Machine Learning Primer -- Python Tutorial
Claudius Gros, WS 2025/26
Institut für theoretische Physik
Goethe-University Frankfurt a.M.
Boltzmann Machines
statistical physics
- binary neurons $ \qquad y_i\quad\to\quad s_i = -1/1$
: inactive/active
: akin to spins (physics)
- stochastic probability to flip a spin
energy functional
$$
E = -\frac{1}{2}\sum_{i,j} w_{ij} \, s_i \, s_j -
\sum_i h_i \, s_i
$$
- factor $ \ \ 1/2 \ \ $ for double counting
- magnetic field $\ \ h_i \ \ $ corresponds to $\ \ -b_i \ \ $ (threshold)
Boltzmann factor
- thermal equilibrium, temperature $\ \ T$
- probability to occupy state $\ \ \alpha=\{s_j\}$
$$
\fbox{$\phantom{\big|}\displaystyle
p_\alpha = \frac{\mbox{e}^{-\beta E_\alpha}}{Z}
\phantom{\big|}$}\,,
\qquad\quad
Z = \sum_{\alpha'} \mbox{e}^{-\beta E_{\alpha'}},
\qquad\quad
\beta=\frac{1}{k_B T}\ \to\ 1
$$
- partition function $\ \ Z$
Metropolis sampling
detailed balance
- stochastic sampling of partition function via a
random walk through configuration space
:: Monte-Carlo / Metropolis sampling
$$
p_\alpha P(\alpha\to\beta) = p_\beta P(\beta\to\alpha),
\qquad\quad
\fbox{$\phantom{\big|}\displaystyle
\frac{P(\alpha\to\beta)}{P(\beta\to\alpha)} =
\frac{p_\beta}{p_\alpha} =
\mbox{e}^{E_\alpha-E_\beta}
\phantom{\big|}$}
$$
- $P(\alpha\to\beta)\ $ probability of
selecting $\ \beta$
when in being in state $\ \alpha$
- detail balance fulfilled
$$
P(\alpha\to\beta)= \frac{\mbox{e}^{-E_\beta}}{
\mbox{e}^{-E_\alpha}+\mbox{e}^{-E_\beta}}
= \frac{1}{1+\mbox{e}^{\,E_\beta-E_\alpha}}
$$
Glauber dynamics
$$
E_\beta -E_\alpha =
\left(\frac{1}{2}\sum_{i,j} w_{ij} \, s_i \, s_j + \sum_i h_i \, s_i \right)_\alpha
-\left(\frac{1}{2}\sum_{i,j} w_{ij} \, s_i \, s_j + \sum_i h_i \, s_i \right)_\beta
$$
$\qquad$ for $\ \ \def\arraystretch{1.3} \begin{array}{r|l}
\mbox{in}\ \alpha & \mbox{in}\ \beta\\ \hline
s_k & -s_k \end{array}$
- terms $\ \ w_{ij} \, s_i \, s_j \ \ $ compensate if $\ \ i,j\ne k$
$$
\fbox{$\phantom{\big|}\displaystyle
E_\beta -E_\alpha = \epsilon_ks_k
\phantom{\big|}$}\,,
\qquad\quad
\epsilon_k = 2h_k +\sum_j w_{kj}s_j +\sum_i w_{ik}s_i
$$
- here $\ \ w_{ii}=0$
- often symmetric weights $\ \ w_{ij}=w_{ji}$
- single spin flips not used in physics (critical slowing down)

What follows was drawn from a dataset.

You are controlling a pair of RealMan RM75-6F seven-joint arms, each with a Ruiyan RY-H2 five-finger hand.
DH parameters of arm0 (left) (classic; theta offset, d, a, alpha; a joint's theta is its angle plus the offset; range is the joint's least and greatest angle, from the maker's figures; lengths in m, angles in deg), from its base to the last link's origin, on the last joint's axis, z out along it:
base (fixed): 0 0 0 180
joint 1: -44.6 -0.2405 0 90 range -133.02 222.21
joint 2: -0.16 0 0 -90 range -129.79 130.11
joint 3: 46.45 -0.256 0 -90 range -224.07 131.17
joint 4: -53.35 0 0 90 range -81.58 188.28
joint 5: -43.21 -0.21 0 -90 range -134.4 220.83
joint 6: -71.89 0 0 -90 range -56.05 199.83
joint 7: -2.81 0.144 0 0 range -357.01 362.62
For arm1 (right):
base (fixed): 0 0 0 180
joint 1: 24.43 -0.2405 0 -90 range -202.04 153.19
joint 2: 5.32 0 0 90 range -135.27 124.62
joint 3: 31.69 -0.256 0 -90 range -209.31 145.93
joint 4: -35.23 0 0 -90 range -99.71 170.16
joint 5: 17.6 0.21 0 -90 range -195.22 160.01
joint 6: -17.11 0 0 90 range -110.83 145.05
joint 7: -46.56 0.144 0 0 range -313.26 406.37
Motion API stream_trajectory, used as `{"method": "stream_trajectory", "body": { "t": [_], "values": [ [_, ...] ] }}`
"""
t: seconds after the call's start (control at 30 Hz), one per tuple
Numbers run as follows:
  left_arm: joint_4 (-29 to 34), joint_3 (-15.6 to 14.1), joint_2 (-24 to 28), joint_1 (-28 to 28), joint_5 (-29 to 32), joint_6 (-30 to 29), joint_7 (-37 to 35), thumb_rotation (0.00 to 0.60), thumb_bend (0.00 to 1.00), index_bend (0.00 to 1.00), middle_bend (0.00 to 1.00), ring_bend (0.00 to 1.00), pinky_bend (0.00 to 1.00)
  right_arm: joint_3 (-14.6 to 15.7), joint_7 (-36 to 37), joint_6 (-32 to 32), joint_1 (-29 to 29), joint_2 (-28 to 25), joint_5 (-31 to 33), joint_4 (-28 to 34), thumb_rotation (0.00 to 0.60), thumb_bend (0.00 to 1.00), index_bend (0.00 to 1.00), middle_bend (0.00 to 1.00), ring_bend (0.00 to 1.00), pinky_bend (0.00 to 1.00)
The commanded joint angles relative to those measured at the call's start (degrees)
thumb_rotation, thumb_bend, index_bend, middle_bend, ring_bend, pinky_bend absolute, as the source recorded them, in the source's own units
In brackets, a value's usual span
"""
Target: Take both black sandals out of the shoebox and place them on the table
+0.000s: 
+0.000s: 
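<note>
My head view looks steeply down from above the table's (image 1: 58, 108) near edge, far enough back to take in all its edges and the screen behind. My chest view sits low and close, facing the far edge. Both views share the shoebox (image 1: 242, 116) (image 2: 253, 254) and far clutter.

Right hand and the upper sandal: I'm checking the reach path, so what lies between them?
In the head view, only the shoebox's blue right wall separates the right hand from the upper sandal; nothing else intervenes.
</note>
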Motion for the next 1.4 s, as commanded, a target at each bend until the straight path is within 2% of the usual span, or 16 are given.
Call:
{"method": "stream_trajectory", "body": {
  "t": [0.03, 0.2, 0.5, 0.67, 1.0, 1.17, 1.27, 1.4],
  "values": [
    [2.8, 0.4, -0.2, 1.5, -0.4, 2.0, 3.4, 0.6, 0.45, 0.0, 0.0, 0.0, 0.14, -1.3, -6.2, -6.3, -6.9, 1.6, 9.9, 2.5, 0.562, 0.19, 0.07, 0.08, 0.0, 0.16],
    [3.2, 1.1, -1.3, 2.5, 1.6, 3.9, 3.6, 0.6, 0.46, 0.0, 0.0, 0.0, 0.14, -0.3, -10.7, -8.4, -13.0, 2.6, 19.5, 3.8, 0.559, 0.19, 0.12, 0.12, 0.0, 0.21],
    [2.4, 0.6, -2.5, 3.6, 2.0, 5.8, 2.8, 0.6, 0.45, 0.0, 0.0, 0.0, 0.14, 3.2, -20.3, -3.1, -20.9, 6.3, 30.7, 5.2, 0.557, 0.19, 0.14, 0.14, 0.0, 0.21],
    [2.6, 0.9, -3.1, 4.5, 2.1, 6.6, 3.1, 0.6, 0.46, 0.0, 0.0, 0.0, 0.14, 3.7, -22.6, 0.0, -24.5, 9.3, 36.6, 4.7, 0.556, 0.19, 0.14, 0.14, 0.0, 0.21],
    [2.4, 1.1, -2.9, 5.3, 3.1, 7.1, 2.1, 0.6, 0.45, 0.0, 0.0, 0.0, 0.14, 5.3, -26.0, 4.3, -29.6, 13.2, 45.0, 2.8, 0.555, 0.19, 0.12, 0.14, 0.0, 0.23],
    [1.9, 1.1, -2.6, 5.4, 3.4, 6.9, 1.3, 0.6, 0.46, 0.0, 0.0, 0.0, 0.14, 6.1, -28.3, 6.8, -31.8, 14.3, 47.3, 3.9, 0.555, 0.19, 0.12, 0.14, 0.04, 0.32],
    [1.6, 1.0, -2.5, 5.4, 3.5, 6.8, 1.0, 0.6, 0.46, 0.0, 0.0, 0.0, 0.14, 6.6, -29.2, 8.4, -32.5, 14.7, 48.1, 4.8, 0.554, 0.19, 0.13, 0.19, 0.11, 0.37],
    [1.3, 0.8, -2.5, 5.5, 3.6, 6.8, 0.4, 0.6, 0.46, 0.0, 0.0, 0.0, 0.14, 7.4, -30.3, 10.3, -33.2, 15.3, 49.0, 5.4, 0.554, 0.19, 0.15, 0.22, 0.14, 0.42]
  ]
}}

: stochastic series expansion (loop algorithm)
Boltzmann machines
2024 physics Nobel prize; Geoff Hinton
purpose
- $N_d\ $ training data $\ \ \mathbf{s}_\alpha$
- goal
maximize the probality to visit the training data
$$
\prod_{\alpha\in\mathrm{data}} p_\alpha =
\exp\left(\sum_{\alpha\in\mathrm{data}}\log(p_\alpha)\right),
\qquad\quad
\log(p_\alpha)\ : \ \mathrm{log-likelihood}
$$
- equivalence
data configurations $\ \mathbf{s}_\alpha \ $
should be
attracting fixed points of the Glauber
dynamics
- in terms of the cross-correlation function
$$ \big\langle s_i s_j \big\rangle_{\mathrm{thermal}}
\quad\to\quad
\big\langle s_is_j\big\rangle_{\mathrm{data}}
$$
- learning is unsupervised (no explicit classifier)
Hopfield network
2024 physics Nobel prize; John Hopfield
data ↔ memories
- similar to Boltzmann machines, predecessor
- weights set by hand, not learned,
as covariance matrix of data
$$
w_{ij} = \frac{1}{N_d} \sum_{\alpha\in\mathrm{data}}
\big((\mathbf{s}_\alpha)_i- \langle s_i\rangle\big)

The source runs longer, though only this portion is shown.